Si les jeunes incendiaires de Louvain écoutent ou non ses paroles, cela dépendra, bien sûr, non pas des arguments de l'Église, mais du témoignage de ses propres enfants, stimulés par la grâce divine pour montrer par l'exemple la joie et la résolution qui découlent du fait de tout donner à Dieu, qui est notre Père à tous. Et au Christ, son Fils, qui est notre frère. Et, oui, à sa mère Marie, notre mère, qui est la source de toute notre espérance.

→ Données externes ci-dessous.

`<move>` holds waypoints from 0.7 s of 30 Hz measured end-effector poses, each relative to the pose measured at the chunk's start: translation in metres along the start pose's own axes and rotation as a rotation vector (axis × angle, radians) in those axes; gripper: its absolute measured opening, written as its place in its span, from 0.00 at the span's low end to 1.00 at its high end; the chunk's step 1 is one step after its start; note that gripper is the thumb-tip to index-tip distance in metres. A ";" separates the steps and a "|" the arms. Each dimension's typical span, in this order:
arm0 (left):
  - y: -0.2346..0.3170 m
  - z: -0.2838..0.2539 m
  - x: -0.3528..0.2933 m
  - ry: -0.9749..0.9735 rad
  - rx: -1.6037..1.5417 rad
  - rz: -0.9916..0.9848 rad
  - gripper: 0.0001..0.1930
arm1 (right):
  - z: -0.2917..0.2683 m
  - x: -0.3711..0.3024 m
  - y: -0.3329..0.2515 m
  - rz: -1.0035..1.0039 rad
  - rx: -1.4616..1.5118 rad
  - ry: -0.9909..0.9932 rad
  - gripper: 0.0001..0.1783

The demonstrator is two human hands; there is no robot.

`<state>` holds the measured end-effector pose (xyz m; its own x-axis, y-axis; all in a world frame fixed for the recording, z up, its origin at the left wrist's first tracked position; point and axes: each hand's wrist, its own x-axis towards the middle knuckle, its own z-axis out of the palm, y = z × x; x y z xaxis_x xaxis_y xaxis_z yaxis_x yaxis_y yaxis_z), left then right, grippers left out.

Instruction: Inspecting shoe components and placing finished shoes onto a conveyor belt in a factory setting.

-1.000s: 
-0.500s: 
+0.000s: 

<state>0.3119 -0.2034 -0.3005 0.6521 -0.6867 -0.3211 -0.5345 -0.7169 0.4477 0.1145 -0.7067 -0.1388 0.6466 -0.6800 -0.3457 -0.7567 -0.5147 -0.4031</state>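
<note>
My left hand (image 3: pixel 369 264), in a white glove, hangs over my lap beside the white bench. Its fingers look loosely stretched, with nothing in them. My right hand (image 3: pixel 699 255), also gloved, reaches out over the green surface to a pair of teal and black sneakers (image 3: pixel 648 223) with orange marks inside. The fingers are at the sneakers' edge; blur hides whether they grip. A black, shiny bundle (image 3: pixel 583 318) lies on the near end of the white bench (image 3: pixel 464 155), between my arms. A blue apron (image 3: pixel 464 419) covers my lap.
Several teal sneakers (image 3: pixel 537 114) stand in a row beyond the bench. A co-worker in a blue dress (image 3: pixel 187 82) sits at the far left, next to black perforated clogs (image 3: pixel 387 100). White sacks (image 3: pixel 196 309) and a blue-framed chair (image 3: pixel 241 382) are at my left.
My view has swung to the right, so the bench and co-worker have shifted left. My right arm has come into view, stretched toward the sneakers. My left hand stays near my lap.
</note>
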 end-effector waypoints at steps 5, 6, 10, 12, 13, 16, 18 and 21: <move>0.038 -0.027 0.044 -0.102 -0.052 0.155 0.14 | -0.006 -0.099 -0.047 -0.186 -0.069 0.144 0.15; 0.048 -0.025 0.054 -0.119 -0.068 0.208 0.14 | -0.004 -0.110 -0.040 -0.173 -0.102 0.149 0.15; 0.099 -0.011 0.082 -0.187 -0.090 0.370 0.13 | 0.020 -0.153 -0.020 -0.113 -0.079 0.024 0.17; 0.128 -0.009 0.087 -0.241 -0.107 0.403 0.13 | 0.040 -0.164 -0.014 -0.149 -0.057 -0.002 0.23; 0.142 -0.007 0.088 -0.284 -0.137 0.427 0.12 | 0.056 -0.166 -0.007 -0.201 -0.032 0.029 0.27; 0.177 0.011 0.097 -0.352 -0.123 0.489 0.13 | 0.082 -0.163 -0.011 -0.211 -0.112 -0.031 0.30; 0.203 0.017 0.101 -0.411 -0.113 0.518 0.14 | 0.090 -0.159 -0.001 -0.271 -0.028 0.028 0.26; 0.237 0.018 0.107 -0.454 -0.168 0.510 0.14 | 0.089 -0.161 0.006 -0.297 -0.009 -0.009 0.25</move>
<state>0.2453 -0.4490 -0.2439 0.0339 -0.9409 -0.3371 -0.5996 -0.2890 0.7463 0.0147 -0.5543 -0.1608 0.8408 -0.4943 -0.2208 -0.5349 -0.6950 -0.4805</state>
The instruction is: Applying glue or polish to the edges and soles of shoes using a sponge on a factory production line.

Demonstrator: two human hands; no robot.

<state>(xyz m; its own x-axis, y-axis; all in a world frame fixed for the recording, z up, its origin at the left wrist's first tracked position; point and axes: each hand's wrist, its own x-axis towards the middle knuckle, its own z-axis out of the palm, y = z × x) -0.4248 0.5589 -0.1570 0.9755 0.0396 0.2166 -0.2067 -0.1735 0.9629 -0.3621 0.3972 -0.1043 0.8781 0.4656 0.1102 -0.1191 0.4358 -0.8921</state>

Regis Martin est professeur de théologie et associé au Veritas Center for Ethics in Public Life à l'Université franciscaine de Steubenville. Il a obtenu une licence et un doctorat en théologie sacrée à l'Université pontificale Saint-Thomas d'Aquin à Rome. Martin est l'auteur d'un certain nombre de livres, dont Still Point : Loss, Longing, and Our Search for God (2012) et The Beggar's Banquet (Emmaus Road). Son livre le plus récent, publié par Scepter, s'intitule Looking for Lazarus : A Preview of the Resurrection (À la recherche de Lazare : un aperçu de la résurrection).